Bangladesh lasted 88.1 overs in this game, after having batted for only 59 overs in Antigua. They only lasted 883 balls across the series, the fewest by a team in a two-Test series since 1888-89, not counting heavily rain-affected contests. Tamim said that it was perhaps their biggest downfall not to bat longer and take advantage of lulls in a Test match. He felt that by batting for 60-70 overs at a time, they could have tired down the West Indies pace bowlers who played three Tests against Sri Lanka recently.
"I have played in different conditions in New Zealand and South Africa. In these wickets, you have to spend a lot of time," Tamim said. "You can't play a big shot early. But I think our biggest downfall was not being able to keep them on the field for 60-70 overs at a stretch. Their pace bowlers were playing five back-to-back Tests, so they would have been tired.
"If we could have stretched the game longer, we could have cashed in. We all know there are difficult phases and easy periods in Test matches. We never gave ourselves that chance. We got all out in less than 20 overs in the first innings in Antigua and here it was no different. We got bowled out in 40-45 overs."
Tamim also questioned his own performance, having scored just 64 runs in four innings, and understood he needed to improve quickly. The battling 47 in the first innings in Jamaica was the only highlight for him in the Test series. "I haven't failed like this since 2014 so it is shocking to me regardless of how other people feel about my performance," he stated. "I know that I have to be better at coping with this kind of thing.
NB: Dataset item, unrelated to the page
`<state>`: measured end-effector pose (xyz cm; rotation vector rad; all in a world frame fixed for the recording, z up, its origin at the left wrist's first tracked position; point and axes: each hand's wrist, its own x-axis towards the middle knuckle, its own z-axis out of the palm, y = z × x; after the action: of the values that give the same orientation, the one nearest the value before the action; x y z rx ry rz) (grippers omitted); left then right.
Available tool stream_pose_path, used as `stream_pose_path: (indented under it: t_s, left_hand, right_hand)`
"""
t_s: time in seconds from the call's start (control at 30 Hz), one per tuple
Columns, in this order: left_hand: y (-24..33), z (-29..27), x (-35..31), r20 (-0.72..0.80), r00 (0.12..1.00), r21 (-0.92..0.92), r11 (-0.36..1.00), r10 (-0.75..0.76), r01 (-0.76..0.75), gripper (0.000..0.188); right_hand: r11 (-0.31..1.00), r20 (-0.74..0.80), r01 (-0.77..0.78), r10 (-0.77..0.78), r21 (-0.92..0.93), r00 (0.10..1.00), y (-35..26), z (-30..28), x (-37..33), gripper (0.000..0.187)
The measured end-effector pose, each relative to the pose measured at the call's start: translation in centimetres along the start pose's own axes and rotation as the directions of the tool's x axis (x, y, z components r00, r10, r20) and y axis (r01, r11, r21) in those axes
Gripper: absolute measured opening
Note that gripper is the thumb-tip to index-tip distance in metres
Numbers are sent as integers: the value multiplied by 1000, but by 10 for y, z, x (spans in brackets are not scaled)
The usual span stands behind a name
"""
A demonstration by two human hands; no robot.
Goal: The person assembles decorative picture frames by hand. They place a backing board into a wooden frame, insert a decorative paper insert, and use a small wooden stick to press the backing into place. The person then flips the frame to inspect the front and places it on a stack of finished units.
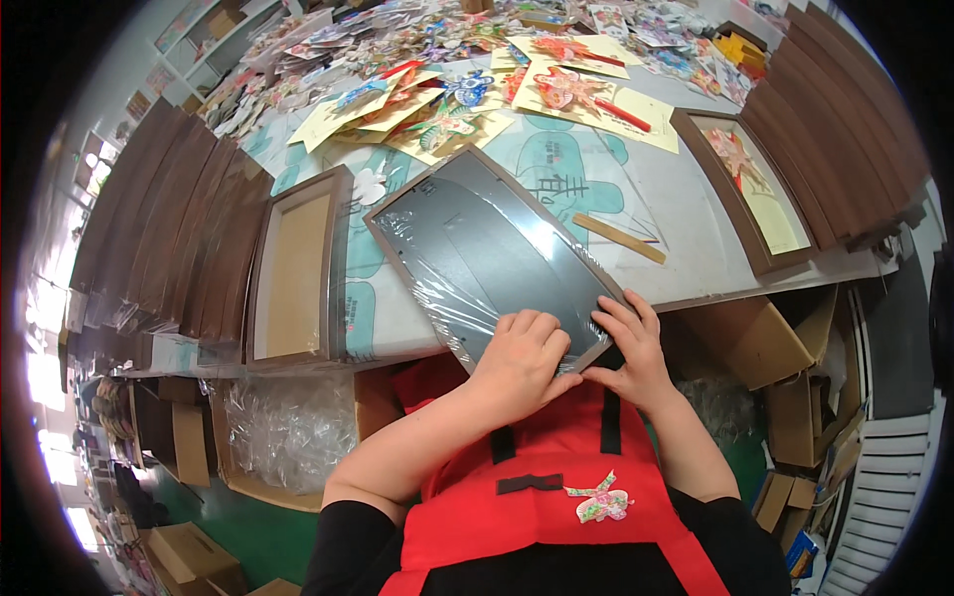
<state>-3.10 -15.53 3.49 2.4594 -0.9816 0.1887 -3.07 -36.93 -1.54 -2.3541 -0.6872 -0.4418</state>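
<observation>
A brown picture frame (484, 248) with a dark grey back panel lies slanted across the table, its near end toward my body. Shiny clear film covers part of it. My left hand (524, 356) rests over the near end with its fingers curled and pressed together; what lies under the fingertips is hidden. My right hand (634, 348) grips the near right corner, its fingers bent over the edge and the thumb low beside the left thumb. A flat wooden strip (619, 238) lies to the right of the frame.
Stacked brown frames (164, 219) stand at left, beside an upturned frame (295, 268). Further frames (830, 129) stand at right, next to one holding a card (765, 204). Cards with colourful figures (568, 89) lie beyond. Below the table sits a carton of clear film (288, 427).
</observation>
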Motion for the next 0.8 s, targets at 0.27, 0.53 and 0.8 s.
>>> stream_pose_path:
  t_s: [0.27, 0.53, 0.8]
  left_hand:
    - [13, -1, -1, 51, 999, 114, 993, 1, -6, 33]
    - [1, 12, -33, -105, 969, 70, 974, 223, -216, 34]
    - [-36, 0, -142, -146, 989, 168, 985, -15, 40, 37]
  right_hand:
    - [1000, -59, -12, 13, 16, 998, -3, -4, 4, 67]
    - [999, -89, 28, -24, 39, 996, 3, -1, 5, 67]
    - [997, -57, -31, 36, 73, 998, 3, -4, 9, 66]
"From a personal point of view, I would say three out of my four dismissals were very good deliveries. But having said that, I should have handled it differently. I am a senior cricketer from whom people expect runs."
With the three-match ODI series starting next week, Tamim found some solace in returning to a more favoured format, although he said that they needed to shed the memory of the Test series quickly. He, however, warned that completely forgetting how poorly they played in Antigua and Jamaica wouldn't be ideal ahead of their next Test assignment.
"A different format would suit us but we are going in with bad rhythm," he said. "We have four-five days to forget the Test series and rebuild for the ODIs. But I think we shouldn't forget it completely. We should keep in mind how we did, before our next Test series."